This framework for incorporating causal relationships through structured priors demands GSA tools that differ from the standard variance-based GSA methods. These typically assume unstructured (i.e., mutually independent) priors and are neither easy to interpret nor cheap to compute for correlated inputs 

[30, 18]. In our application, causal relationships exist not just between parameters but also between scales. The latter is important since our predictive PDFs are not necessarily Gaussian and/or do not have a known analytical form. This suggests moving away from a fixed number of moments to a moment-independent quantity such as mutual information. We employ a moment-independent GSA relying on mutual information [12, 45] and empirical distributions acquired through simulations. We demonstrate that differential mutual information provides a measure of input effects that is suited to tackling the twin challenges of structured or correlated inputs and non-Gaussian QoIs.

Design of (nano)porous metamaterials for energy storage provides an ideal setting to illustrate the Bayesian network PDE approach. Macroscopic material properties are dependent on a set of microscopic parameters characterizing the pore geometry, e.g., pore radius or pore connectivity. These microscopic parameters are typically correlated due to the presence of geometric and topological constraints and uncertain due to natural and/or manufacturing variability. This setting gives rise to a number of theoretical and practical questions: How does uncertainty in microscopic properties (quantified, e.g., in terms of a pore-size distribution) propagate to the macroscopic scale (expressed in terms of the PDF of, e.g., the effective diffusion coefficient)? How sensitive are a material’s macroscopic properties to its microscopic counterparts? Etc.

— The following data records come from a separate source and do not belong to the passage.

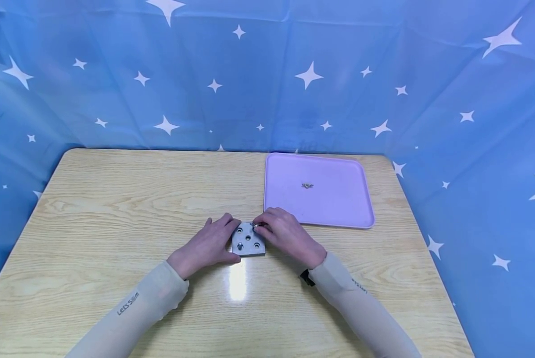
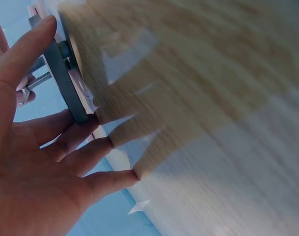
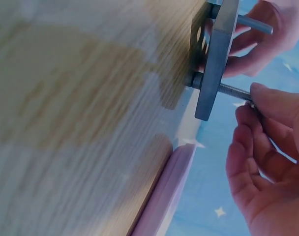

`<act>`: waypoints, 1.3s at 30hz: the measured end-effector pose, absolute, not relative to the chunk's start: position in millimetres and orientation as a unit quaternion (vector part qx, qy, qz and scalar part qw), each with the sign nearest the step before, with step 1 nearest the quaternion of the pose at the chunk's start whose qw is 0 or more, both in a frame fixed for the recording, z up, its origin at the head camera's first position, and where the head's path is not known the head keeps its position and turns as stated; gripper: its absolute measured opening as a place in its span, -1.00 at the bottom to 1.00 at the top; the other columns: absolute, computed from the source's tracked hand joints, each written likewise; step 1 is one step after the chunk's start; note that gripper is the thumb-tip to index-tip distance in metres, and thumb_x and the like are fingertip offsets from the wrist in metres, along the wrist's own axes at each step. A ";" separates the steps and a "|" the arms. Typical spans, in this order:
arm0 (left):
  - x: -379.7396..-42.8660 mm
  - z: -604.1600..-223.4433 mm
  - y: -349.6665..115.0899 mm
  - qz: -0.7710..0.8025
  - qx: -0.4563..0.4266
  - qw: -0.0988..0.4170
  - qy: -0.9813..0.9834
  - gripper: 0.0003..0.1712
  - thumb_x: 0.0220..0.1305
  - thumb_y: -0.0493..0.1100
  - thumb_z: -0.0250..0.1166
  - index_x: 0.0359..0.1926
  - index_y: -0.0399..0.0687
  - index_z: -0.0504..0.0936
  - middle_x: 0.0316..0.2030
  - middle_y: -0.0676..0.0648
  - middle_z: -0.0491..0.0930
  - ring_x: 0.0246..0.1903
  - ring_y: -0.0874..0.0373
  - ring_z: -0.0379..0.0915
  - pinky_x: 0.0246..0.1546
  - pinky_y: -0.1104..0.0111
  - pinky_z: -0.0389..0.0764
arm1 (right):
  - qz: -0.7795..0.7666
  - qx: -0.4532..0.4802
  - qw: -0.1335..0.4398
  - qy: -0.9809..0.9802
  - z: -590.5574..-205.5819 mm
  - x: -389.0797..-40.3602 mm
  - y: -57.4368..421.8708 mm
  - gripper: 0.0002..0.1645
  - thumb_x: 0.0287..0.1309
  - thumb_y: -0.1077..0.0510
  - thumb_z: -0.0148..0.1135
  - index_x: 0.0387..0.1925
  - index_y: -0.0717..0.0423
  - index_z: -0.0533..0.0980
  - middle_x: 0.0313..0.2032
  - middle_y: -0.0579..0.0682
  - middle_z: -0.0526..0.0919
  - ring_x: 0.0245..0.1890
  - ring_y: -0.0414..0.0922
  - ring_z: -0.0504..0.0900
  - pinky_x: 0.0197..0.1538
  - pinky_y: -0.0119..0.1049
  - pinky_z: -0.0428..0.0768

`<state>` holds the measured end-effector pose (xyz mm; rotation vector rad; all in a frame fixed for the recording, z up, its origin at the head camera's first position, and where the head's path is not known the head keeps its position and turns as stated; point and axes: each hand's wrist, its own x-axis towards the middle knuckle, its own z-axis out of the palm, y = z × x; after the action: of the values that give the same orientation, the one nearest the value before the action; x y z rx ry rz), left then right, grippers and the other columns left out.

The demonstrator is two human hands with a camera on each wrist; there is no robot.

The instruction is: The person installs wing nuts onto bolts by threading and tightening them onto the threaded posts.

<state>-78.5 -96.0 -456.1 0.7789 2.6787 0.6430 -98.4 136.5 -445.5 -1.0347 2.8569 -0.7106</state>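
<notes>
A grey metal plate [image 1: 248, 238] with several holes lies in front of me, raised on bolt heads [image 3: 194, 79] beneath it. My left hand [image 1: 211, 244] grips it by the edges, thumb at the near side and fingers at the far side. One threaded bolt [image 3: 255, 24] stands up bare near the plate's near left corner. At the far right corner my right hand [image 1: 287, 232] pinches a wing nut [image 2: 25, 94] at the top of a second bolt [image 3: 233, 92]. The fingertips mostly hide that nut in the right wrist view.
A purple tray [image 1: 339, 211] lies at the back right, close beyond the right hand, with a small brass-coloured wing nut [image 1: 307, 185] on it. The wood-grain table [image 1: 128, 199] meets a blue star-patterned curtain [image 1: 267, 89] at the back and sides.
</notes>
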 end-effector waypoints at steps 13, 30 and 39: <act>-78.0 -456.8 -96.4 0.227 0.271 0.136 0.925 0.01 0.00 0.10 0.64 0.35 -0.34 0.44 0.11 -0.17 0.48 0.07 -0.06 0.53 0.25 -0.35 0.35 | -0.231 -0.357 -0.006 0.905 -445.8 -96.5 137.9 -0.82 0.38 0.25 0.32 -0.04 0.15 0.68 -0.14 -0.03 0.67 -0.10 -0.12 0.62 0.02 -0.25 0.63; -78.9 -454.6 -95.4 0.218 0.267 0.136 0.929 0.02 -0.02 0.10 0.65 0.35 -0.33 0.46 0.12 -0.18 0.49 0.09 -0.06 0.53 0.23 -0.34 0.38 | -0.229 -0.342 0.003 0.912 -445.8 -98.6 137.8 -0.81 0.35 0.18 0.37 -0.06 0.16 0.70 -0.18 -0.04 0.69 -0.14 -0.14 0.63 -0.02 -0.26 0.64; -79.2 -454.9 -95.2 0.218 0.266 0.139 0.929 0.02 -0.03 0.10 0.66 0.35 -0.32 0.45 0.11 -0.17 0.48 0.07 -0.04 0.53 0.24 -0.32 0.39 | -0.233 -0.306 -0.002 0.923 -444.7 -94.4 132.3 -0.82 0.30 0.16 0.42 -0.12 0.13 0.69 -0.22 -0.07 0.68 -0.22 -0.16 0.61 -0.12 -0.30 0.62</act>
<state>-79.2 -95.2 -454.9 0.7693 2.6857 0.6294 -94.4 132.3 -444.7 -0.9641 2.9040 -0.7324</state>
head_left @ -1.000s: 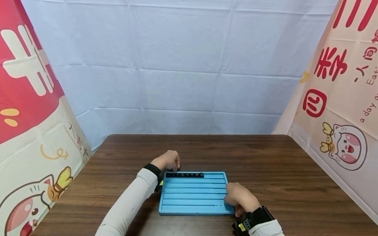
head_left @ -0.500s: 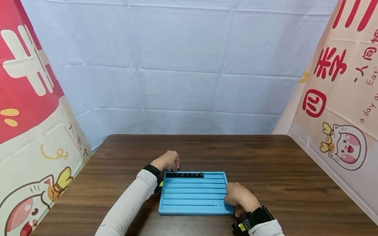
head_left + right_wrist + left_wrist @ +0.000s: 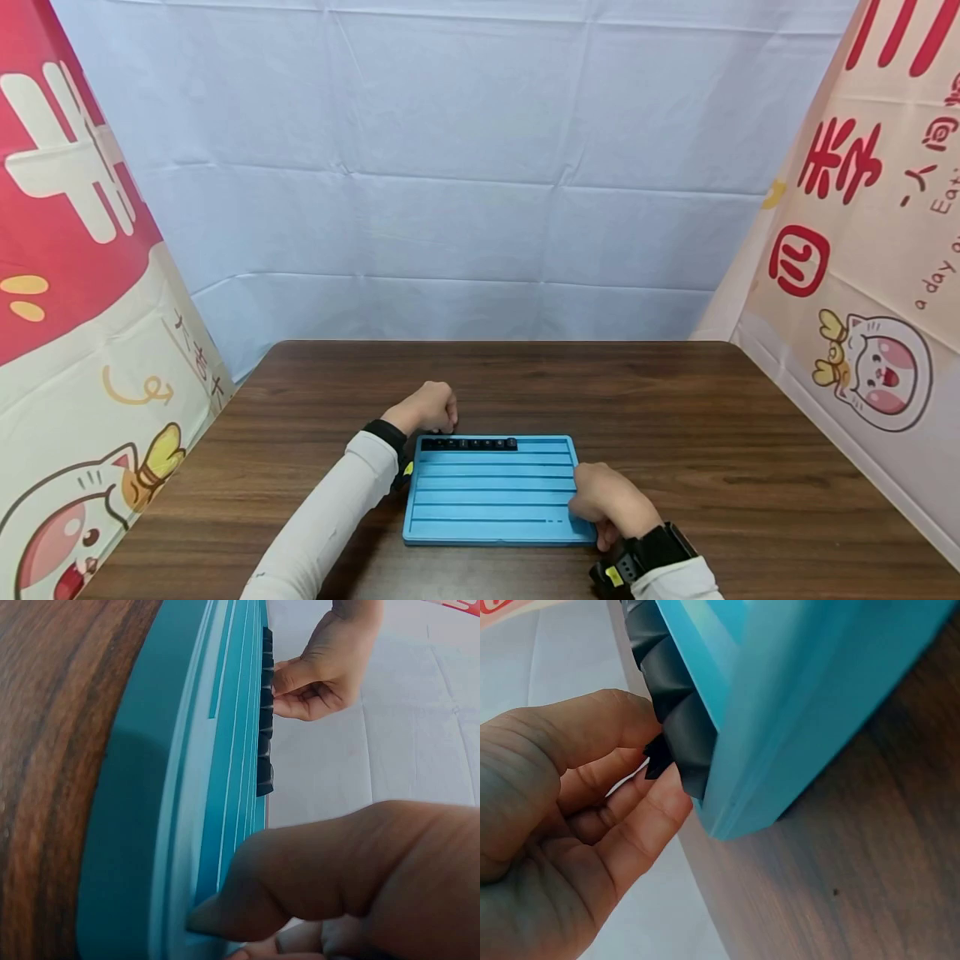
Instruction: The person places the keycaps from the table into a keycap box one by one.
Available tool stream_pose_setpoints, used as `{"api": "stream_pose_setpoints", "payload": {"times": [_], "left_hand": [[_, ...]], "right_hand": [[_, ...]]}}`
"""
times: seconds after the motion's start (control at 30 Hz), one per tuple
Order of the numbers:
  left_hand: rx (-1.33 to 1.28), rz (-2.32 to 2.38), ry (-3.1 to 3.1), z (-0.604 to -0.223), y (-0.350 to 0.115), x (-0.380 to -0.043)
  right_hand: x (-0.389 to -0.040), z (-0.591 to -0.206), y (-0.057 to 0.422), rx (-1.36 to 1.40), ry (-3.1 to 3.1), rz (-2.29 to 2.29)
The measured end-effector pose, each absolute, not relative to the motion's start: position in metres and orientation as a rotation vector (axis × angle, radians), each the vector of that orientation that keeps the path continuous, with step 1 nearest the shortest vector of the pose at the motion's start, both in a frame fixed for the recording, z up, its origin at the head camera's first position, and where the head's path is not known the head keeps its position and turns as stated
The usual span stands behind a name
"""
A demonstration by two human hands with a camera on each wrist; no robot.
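A light-blue ridged tray (image 3: 487, 498) lies on the table, with a row of black keycaps (image 3: 469, 445) in its far left groove. At that corner my left hand (image 3: 426, 408) pinches a small black piece (image 3: 657, 757) between thumb and fingers, right against the end keycap (image 3: 690, 746) in the left wrist view. The fingers hide most of the piece, and I cannot tell its kind. My right hand (image 3: 611, 502) grips the tray's near right edge, one bent digit (image 3: 300, 870) pressing on the rim while other fingers curl below, partly out of view.
The brown wooden table (image 3: 645, 400) extends beyond the tray on all sides. A pale cloth (image 3: 465, 192) hangs behind it. Printed cloths (image 3: 840, 275) hang at the left and right sides. A black strap with a camera sits on each wrist.
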State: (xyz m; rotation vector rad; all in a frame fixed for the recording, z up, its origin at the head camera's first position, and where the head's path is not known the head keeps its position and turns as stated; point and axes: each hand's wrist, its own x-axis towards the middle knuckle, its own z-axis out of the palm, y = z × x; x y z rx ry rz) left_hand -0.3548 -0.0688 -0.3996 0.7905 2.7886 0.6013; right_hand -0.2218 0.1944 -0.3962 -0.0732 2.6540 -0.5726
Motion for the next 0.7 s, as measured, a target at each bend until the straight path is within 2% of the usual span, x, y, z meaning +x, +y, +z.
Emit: {"api": "stream_pose_setpoints", "payload": {"times": [0.7], "left_hand": [[0.936,0.766,2.862,-0.3916,-0.0644,-0.3547]], "right_hand": [[-0.2224,-0.3964,0.1950,-0.064,2.641,-0.575]]}}
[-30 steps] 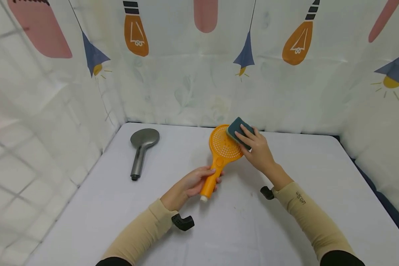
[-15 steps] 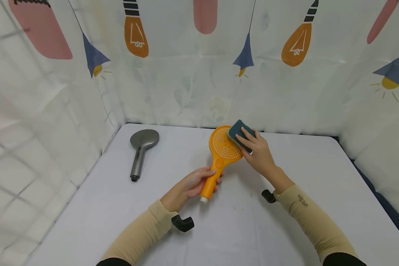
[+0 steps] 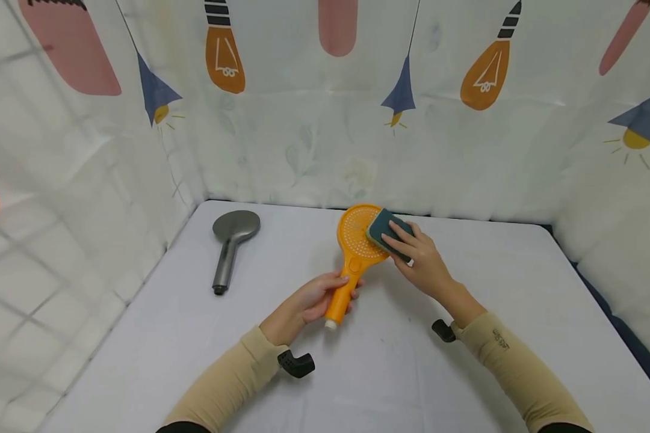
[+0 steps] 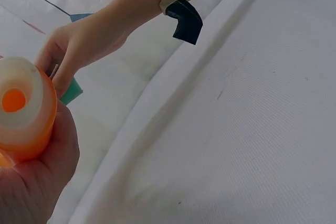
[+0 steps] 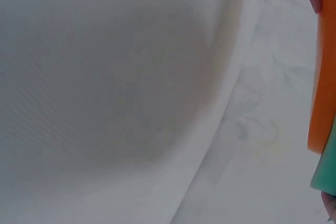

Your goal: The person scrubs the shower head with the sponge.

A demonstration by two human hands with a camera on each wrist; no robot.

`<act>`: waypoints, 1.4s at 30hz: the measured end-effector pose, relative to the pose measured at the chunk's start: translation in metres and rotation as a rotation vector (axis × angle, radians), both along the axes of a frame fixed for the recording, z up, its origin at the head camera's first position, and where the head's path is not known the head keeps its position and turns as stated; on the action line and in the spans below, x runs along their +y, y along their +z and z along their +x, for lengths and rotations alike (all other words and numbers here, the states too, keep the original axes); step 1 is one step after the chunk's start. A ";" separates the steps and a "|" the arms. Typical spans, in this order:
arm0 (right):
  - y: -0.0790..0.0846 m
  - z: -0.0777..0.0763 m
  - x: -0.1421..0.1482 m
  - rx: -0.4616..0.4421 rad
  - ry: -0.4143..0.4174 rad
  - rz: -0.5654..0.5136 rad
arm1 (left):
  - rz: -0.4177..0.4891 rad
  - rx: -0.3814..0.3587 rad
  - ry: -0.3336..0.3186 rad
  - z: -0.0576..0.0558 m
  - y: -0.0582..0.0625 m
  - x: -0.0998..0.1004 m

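An orange shower head (image 3: 352, 231) with a perforated round face is held above the table by my left hand (image 3: 318, 297), fingers curled round its handle. In the left wrist view the handle's pale hollow end (image 4: 21, 93) faces the camera. My right hand (image 3: 419, 261) grips a dark green sponge (image 3: 381, 227), which lies against the right part of the perforated face. At the right edge of the right wrist view, the sponge's lighter green side (image 5: 328, 166) touches the orange rim (image 5: 325, 87). The right palm is hidden in the head view.
A grey shower head (image 3: 227, 249) lies on the left of the white table (image 3: 466, 385), its handle toward the front. A patterned curtain (image 3: 303, 138) hangs behind the table and along both sides.
My right hand has slid the sponge down and slightly left over the perforated face. The orange shower head has shifted a little left in my left hand's grip.
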State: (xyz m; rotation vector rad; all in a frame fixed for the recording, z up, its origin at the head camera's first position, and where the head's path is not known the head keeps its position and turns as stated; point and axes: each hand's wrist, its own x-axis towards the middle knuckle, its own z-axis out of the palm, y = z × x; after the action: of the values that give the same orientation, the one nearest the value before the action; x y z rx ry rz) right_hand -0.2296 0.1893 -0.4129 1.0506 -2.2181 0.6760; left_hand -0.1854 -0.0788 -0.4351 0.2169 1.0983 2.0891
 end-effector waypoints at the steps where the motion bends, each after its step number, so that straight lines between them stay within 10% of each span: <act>1: -0.001 0.002 0.000 -0.002 0.035 0.021 | 0.004 0.001 0.002 0.000 0.000 0.000; 6: 0.000 0.006 0.002 -0.008 0.109 0.059 | 0.020 0.005 0.003 0.001 0.000 -0.002; 20: 0.016 -0.022 -0.001 -0.117 -0.190 -0.094 | -0.027 0.030 -0.038 0.002 -0.003 0.007; 30: 0.023 -0.011 -0.040 -0.039 0.015 0.050 | -0.079 0.022 -0.062 0.004 -0.003 0.018; 38: 0.029 -0.022 -0.021 -0.091 -0.166 -0.048 | -0.089 0.026 -0.066 0.004 -0.001 0.017; 42: 0.028 -0.018 -0.022 -0.091 -0.063 -0.007 | -0.088 0.039 -0.061 0.003 0.000 0.016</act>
State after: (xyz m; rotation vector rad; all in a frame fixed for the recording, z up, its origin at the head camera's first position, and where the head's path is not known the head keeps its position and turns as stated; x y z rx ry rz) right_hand -0.2475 0.1675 -0.3852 0.9598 -2.3142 0.7163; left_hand -0.1821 -0.0629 -0.4349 0.2462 1.1891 1.9857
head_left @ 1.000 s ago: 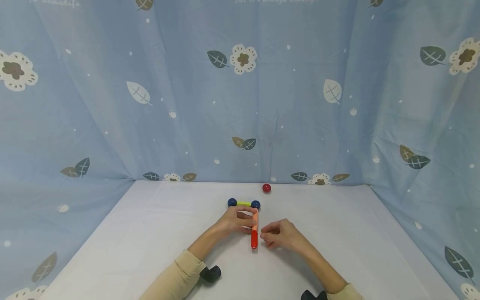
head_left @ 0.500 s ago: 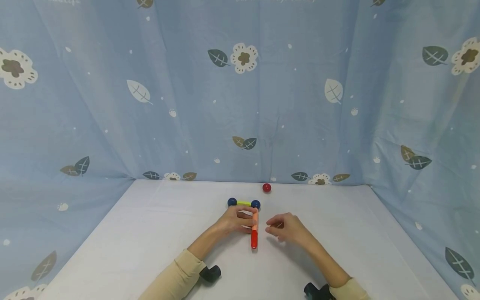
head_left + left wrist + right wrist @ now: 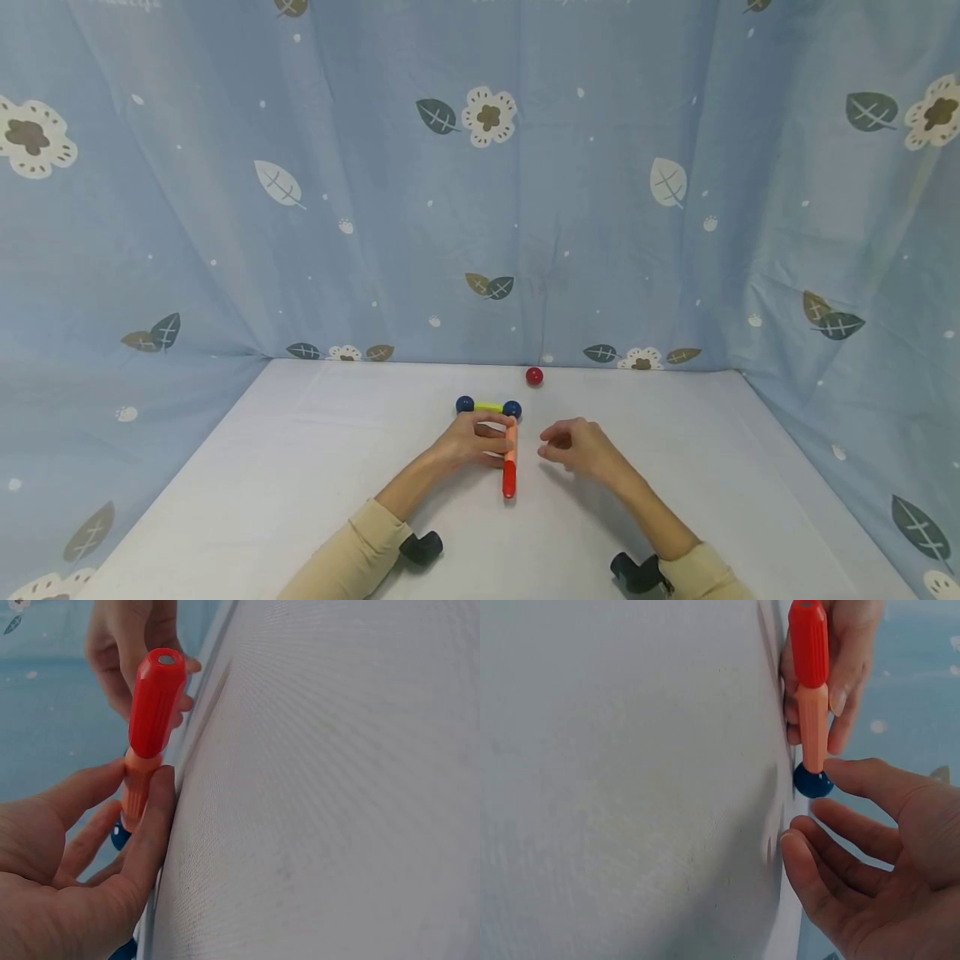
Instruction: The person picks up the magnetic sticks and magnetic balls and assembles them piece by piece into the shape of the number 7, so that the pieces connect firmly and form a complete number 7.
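Observation:
In the head view my left hand [image 3: 467, 442] pinches an orange magnetic rod [image 3: 512, 433] between thumb and fingers. A red magnetic rod [image 3: 509, 480] continues it end to end toward me; the left wrist view shows a small metal disc in its free end. At the far end, the orange rod meets a dark blue ball [image 3: 512, 409]. From that ball a yellow-green rod [image 3: 488, 407] runs left to a second blue ball [image 3: 465, 404]. To the right of the rods, my right hand [image 3: 581, 448] hovers with loosely bent fingers and holds nothing.
Near the back edge of the white table [image 3: 337, 433] lies a red ball [image 3: 534, 376]. A blue patterned curtain [image 3: 390, 208] hangs behind and along both sides. Each wrist carries a black camera mount, one at the left sleeve [image 3: 360, 542].
My right hand has drawn away from the red rod, moving right and a little farther from me. The left hand and the rods stay where they were.

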The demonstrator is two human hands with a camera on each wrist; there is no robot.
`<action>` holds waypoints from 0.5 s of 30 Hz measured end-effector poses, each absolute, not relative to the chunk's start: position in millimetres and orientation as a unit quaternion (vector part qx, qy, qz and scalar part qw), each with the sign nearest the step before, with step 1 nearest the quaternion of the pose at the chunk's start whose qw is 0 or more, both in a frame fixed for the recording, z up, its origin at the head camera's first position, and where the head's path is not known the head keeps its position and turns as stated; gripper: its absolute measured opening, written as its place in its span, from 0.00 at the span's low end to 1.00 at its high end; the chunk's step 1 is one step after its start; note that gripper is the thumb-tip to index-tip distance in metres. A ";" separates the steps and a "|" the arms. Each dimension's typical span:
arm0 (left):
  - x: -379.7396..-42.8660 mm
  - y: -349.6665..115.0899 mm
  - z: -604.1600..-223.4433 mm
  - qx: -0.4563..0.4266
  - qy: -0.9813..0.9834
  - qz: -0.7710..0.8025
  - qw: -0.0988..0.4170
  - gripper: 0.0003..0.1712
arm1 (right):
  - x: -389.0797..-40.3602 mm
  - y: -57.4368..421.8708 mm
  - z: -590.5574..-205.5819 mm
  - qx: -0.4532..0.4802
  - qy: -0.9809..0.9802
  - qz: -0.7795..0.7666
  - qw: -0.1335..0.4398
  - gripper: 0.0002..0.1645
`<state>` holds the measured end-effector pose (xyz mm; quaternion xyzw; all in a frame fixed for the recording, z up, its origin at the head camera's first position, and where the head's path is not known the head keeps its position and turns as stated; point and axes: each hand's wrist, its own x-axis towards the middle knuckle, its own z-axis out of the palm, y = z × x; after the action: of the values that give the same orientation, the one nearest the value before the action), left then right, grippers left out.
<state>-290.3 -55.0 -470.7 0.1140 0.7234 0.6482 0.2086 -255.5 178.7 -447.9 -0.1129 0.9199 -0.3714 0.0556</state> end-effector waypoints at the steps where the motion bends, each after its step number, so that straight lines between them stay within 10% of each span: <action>1: -290.2 -55.0 -470.9 0.113 0.724 0.648 0.209 0.23 | -256.3 178.7 -448.1 -0.109 0.921 -0.369 0.055 0.17; 15: -291.7 -55.4 -472.2 0.115 0.724 0.648 0.208 0.23 | -269.5 176.1 -447.6 -0.097 0.932 -0.347 0.033 0.16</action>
<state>-291.7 -55.4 -472.2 0.1153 0.7236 0.6479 0.2082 -269.5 176.1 -447.6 -0.0966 0.9323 -0.3470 0.0326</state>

Our computational strategy, which makes exhaustive sampling for prediction and uncertainty quantification feasible, has three ingredients: i) Rosenblatt transforms to decorrelate inputs for non-intrusive scientific computing, ii) generalized polynomial chaos expansions obtained using the DAKOTA software [1]

, and iii) kernel density estimation techniques.

In Section 2, we formulate a macroscopic (Darcy-scale) model of reactive transport in hierarchical nanoporous media; the model parameters are expressed in terms of microscopic (pore-scale) material properties by means of homogenization [47], which facilitates multiscale UQ and GSA. Section 3 contains a description of our Bayesian network-based approach to linking the components of this model across the two scales. Section 4 contains details of its implementation highlighting the use of the inverse Rosenblatt transform to non-intrusive utilization of existing software, such as DAKOTA. This section also collates results of our numerical experiments, which demonstrate the importance of causality. In Section 5, we adopt sensitivity indices based on differential mutual information and provide ranking for the impact of uncertainty in the microscopic parameters on uncertainty in their macroscopic counterparts. Our examples illustrate how the inclusion of causal relationships encoding structural constraints provides rankings more consistent with the physics anticipated for a simple hierarchical nanoporous material. In Section 6, we present an alternative Bayesian network to highlight the method’s flexibility and ability to mirror distinct engineering and design processes. Major conclusions drawn from our study are summarized in Section 7.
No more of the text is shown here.